After seating a group of twentysomething backpackers , he explains the history of snakes in Vietnamese cuisine, he said it all started with blood.
"In ancient times, villagers used this [snake blood] to heal headaches," says Long, adding that the snake was, another healing agent, good for sore throats and "bone problems."
Long is vague on the details surrounding proper dosage and consumption, but under its watch diners are not so much consuming snake for its ability to cure ailments as they are for the adrenaline rush ̵
Courses are served family style and the entire snake is used to create various dishes on offer.
For locals , snake is familiar and expected, a natural part of their diet. For foreigners, it's perhaps the ultimate foodie thrill ride.

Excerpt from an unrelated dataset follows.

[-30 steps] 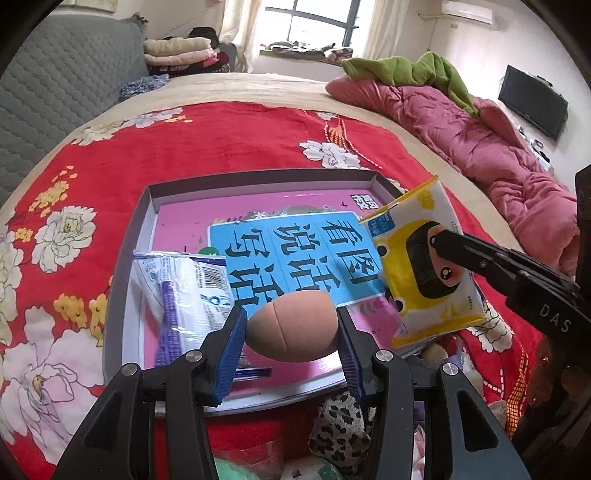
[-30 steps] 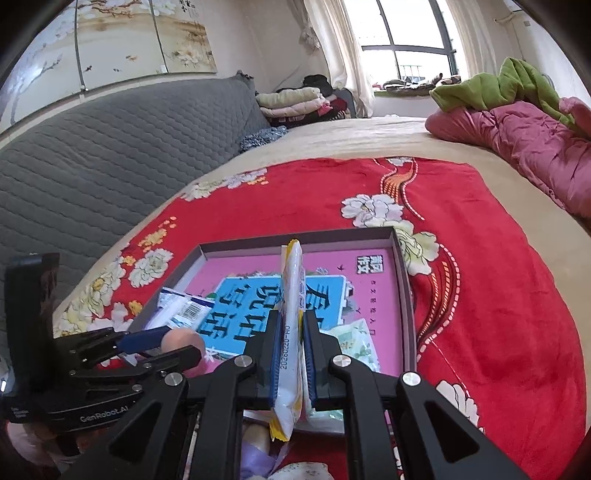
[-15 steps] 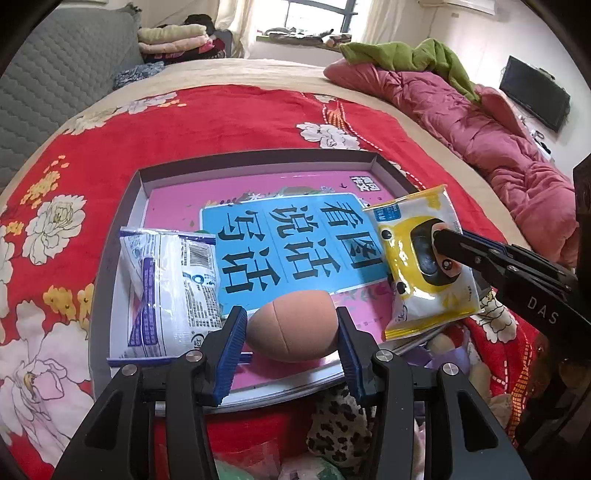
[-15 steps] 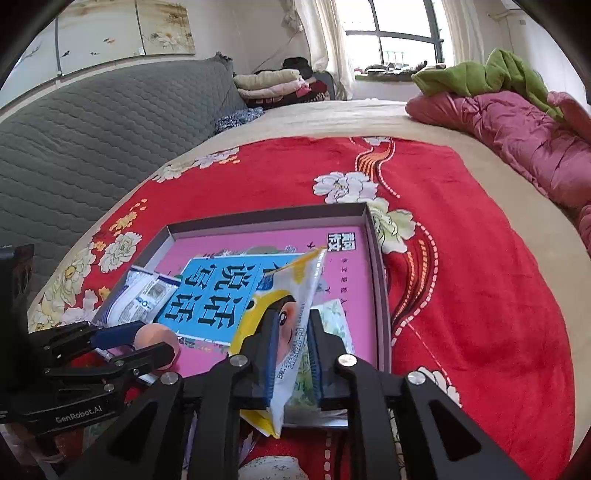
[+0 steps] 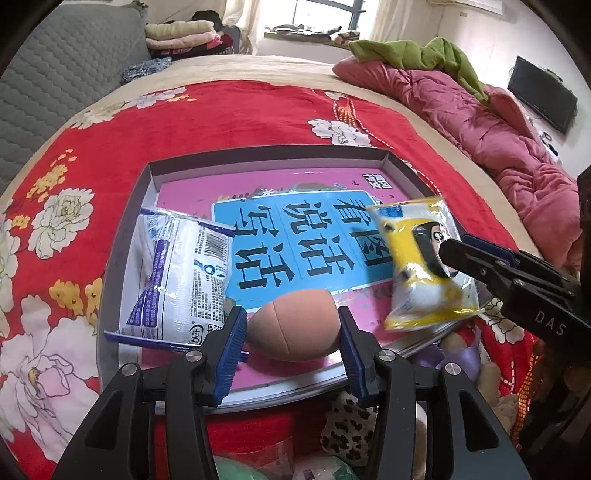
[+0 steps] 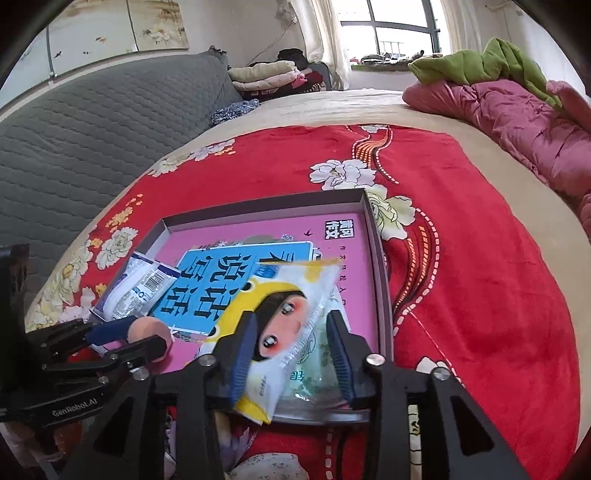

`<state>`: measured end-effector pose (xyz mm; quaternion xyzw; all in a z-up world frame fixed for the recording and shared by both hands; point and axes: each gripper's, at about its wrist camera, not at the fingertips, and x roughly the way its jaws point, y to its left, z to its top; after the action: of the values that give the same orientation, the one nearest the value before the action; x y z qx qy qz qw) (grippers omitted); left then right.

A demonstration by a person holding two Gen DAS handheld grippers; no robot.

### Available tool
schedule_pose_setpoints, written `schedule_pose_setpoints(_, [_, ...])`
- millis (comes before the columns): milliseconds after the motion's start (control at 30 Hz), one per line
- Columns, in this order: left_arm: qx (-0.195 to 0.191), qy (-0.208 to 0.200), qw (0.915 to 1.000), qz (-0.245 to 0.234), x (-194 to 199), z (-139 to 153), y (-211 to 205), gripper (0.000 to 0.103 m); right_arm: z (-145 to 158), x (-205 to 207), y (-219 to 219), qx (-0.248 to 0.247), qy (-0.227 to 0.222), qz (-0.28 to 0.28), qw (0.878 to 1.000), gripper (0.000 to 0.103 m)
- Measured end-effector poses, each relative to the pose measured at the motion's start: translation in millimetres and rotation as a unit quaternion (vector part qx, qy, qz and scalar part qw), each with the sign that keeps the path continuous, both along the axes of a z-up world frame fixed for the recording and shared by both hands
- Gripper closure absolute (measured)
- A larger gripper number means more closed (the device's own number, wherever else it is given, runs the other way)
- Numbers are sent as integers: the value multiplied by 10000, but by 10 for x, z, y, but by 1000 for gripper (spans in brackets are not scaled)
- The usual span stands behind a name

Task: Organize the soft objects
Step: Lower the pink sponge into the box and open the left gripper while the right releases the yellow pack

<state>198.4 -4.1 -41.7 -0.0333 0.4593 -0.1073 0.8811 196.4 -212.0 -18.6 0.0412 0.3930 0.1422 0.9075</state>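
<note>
A grey tray (image 5: 258, 155) (image 6: 258, 206) lies on the red flowered blanket with a blue and pink book (image 5: 295, 240) in it. My left gripper (image 5: 291, 332) (image 6: 125, 336) holds a peach egg-shaped soft ball (image 5: 293, 325) (image 6: 149, 330) over the tray's near edge. Its blue pads still touch the ball as the jaws start opening. My right gripper (image 6: 291, 350) (image 5: 465, 251) is opening. A yellow cartoon-face packet (image 6: 280, 314) (image 5: 417, 280) lies loose between its jaws on the tray's right side. A white and blue packet (image 5: 177, 280) (image 6: 136, 284) rests at the tray's left.
Soft toys and a leopard-print item (image 5: 347, 428) sit in front of the tray's near edge. A pink quilt (image 5: 498, 140) with a green blanket lies at the right. A grey quilted headboard (image 6: 92, 129) runs along the left, and folded clothes (image 5: 181, 35) are stacked at the back.
My right jaws have opened and the yellow packet has tipped from upright to lying flat on the tray. The left gripper has kept its place with the ball.
</note>
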Motion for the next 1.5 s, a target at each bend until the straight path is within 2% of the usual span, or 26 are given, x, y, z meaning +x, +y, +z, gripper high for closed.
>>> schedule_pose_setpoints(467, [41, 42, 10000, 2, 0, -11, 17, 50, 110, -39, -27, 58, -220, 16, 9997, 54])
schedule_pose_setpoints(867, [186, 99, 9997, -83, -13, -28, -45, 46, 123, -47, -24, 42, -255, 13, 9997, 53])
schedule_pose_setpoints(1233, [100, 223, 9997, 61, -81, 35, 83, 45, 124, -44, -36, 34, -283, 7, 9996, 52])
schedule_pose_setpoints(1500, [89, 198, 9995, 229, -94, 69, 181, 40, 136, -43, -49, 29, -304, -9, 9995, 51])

Van Duc's snake dishes draw on Vietnamese culture and flavors – helpful and getting fearful diners to give it a try. The intrepid traveler preparing to taste a snack for the first time may be comforted by the familiar aroma and taste of fresh basil, fish sauce and garlic.
However, this does not apply to the fresh snake heart, a one-bite dish reserved for a truly adventurous, non-squeamish eater.
The Van Duc dishes are served family style and significantly more palatable. . There's no printed menu and restaurant staff speak limited English so can't explain much about the cooking styles.
But use your nose and you'll get a whiff of chilies and coriander while the dishes are cooked in a hot, oil-coated wok smells smoky and rich.
Snake sauteed with morning glory is one of the restaurant's most popular dishes.
The menu-free experience at Van Duc means diners get to choose which snake is going to end up on their table.
There's no rule that says you have to watch the snake meet its timely death, but many choose to witness the expert handler navigate his way around the slithering, hissing creature.
Once the snake is cut and killed it's ushered into The vast kitchen, where it's chopped, sliced and ground, its bones pulverized, and its skin cut into strips for a quick fry.
However, snake consumption is not without controversy. Animal welfare groups have been called out of practice as inhumane.
From blood to bili
Lemongrass, an ingredient found in many traditional Vietnamese meals , shows up in a few snack dishes at Van Duc.
Stacey Lastoe / CNN
The entire snake is used to create a plethora of dishes – a cobra at Van Duc can feed about 6-8 people for $ 60.
Snake spring rolls are filled with ground reptile meat and served piping hot after spending a minute in a sizzling oil-filled wok. These are tasty, fresh with herbs found in all Vietnamese cuisine.
There's also snake meat wrapped in la lot leaves, and kind of green that's not bitter nor bland
Long says one of the most popular dishes is sauteed snake meat – maybe because its texture is the closest thing to poultry or pork – though he maintains that snake can't really be likened to either.
It can also be poisonous. Long admits guests sometimes express apprehension about this.
"We tell them truthfully that, from the beginning until now, there have been no cases of allergic reactions or poisonings after eating snakes," he says.
Long then smiles, gestures around the leafy green outdoor terrace where boisterous backpackers are coaxing their buddy to eat the raw heart, and says guests trust the restaurant.
"The snake meat is very special," he says.
To get there, rent a motorbike yourself or take a taxi to Nguyen Van Duc, about a 15-20 minute ride from the center of town.
Nguyen Van Duc, 16 Viet Hung, Long Bien, Hanoi, Vietnam; +84 24 3652 0788
This feature has been updated to acknowledge the ethical concerns of snake consumption.